Tuesday, March 6, 2018

Davis on Addiction, Criminalization, and Character Evidence

Michael Davis (Independent) has posted Addiction, Criminalization, and Character Evidence (96 Texas L. Rev. 619 (2018)) on SSRN. Here is the abstract:
A drug addict’s addiction is no defense to drug crimes. Criminal law rejects the disease model of addiction, at least insofar as the model would inform the Eighth Amendment, the voluntary act doctrine, or the insanity defense. This Note does not take issue with the criminalization of addiction, arguing merely that it should preclude evidence law’s treatment of addiction as something other than immoral.

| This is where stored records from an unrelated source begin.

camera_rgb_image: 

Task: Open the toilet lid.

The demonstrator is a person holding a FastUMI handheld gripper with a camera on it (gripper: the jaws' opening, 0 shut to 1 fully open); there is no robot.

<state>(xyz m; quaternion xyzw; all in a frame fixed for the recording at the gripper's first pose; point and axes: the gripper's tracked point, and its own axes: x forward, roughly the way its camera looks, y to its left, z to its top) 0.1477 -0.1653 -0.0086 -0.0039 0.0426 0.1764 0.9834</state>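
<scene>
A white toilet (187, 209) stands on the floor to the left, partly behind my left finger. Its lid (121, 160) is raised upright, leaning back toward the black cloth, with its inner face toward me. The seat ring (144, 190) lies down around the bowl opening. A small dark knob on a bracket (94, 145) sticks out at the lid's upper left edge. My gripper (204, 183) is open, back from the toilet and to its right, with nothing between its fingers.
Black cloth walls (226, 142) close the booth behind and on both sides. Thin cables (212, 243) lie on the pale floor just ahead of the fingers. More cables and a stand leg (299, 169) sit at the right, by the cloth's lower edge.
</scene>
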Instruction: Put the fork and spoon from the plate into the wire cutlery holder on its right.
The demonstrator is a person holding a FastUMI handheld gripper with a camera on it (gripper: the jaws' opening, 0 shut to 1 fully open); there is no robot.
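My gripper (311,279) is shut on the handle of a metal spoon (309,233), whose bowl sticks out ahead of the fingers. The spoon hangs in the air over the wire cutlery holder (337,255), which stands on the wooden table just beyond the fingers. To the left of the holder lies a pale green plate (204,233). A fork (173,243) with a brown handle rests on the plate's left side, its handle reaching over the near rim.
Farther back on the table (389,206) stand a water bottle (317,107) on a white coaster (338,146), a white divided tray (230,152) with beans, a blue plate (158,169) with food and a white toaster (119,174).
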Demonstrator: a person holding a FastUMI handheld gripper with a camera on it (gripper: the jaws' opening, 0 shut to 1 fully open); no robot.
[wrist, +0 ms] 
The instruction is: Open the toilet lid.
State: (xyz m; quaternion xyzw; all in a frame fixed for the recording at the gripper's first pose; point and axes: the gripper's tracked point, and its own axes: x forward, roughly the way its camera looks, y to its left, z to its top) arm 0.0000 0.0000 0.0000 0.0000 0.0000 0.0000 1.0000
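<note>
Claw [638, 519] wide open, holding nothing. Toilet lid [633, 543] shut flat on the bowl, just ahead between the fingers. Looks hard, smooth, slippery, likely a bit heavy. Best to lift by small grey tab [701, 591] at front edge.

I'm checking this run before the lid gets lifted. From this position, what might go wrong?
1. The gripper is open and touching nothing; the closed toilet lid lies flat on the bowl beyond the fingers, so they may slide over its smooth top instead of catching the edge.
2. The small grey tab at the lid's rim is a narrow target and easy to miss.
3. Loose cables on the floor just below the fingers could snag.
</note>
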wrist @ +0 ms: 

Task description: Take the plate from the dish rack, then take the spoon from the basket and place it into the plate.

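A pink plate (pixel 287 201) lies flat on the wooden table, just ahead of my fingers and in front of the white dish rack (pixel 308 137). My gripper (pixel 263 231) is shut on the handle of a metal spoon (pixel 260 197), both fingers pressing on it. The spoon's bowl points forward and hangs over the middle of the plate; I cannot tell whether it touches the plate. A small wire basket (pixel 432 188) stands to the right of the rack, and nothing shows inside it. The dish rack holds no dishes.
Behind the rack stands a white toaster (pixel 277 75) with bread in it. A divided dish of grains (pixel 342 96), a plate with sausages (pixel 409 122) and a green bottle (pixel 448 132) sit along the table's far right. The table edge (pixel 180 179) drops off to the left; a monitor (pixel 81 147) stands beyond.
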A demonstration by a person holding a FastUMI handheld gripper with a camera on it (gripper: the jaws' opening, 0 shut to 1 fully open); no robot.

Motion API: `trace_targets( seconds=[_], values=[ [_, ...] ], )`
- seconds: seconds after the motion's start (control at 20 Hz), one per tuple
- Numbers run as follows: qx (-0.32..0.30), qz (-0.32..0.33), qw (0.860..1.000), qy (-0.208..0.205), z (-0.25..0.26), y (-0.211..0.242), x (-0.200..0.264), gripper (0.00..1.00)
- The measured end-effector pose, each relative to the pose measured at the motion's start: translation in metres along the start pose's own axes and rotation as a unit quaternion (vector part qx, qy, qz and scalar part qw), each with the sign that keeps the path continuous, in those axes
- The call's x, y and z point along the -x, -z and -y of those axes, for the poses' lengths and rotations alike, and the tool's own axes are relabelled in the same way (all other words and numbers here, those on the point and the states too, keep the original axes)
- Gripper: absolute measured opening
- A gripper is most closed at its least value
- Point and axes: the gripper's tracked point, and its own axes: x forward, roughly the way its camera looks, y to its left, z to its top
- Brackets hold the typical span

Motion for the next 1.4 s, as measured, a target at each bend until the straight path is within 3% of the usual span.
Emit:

The rule against character evidence precludes evidence of an immoral propensity when offered to prove action in conformity with that propensity. But in prosecutions for property crimes, courts routinely admit evidence of a defendant’s addiction on the theory that it proves a motive, not an immoral propensity. The law’s rejection of the disease model, though, teaches that an addict will only decide to acquire and use drugs if she succumbs not to an irresistible compulsion, but to a temptation to do wrong. 

Criminal law’s treatment of addiction should have force in the law of evidence because, right or wrong, and among other reasons, criminalization teaches jurors that action in accordance with addiction is immoral. And the prejudice that arises from a perception of the defendant as prone to immorality is precisely the reason we have a rule against character evidence.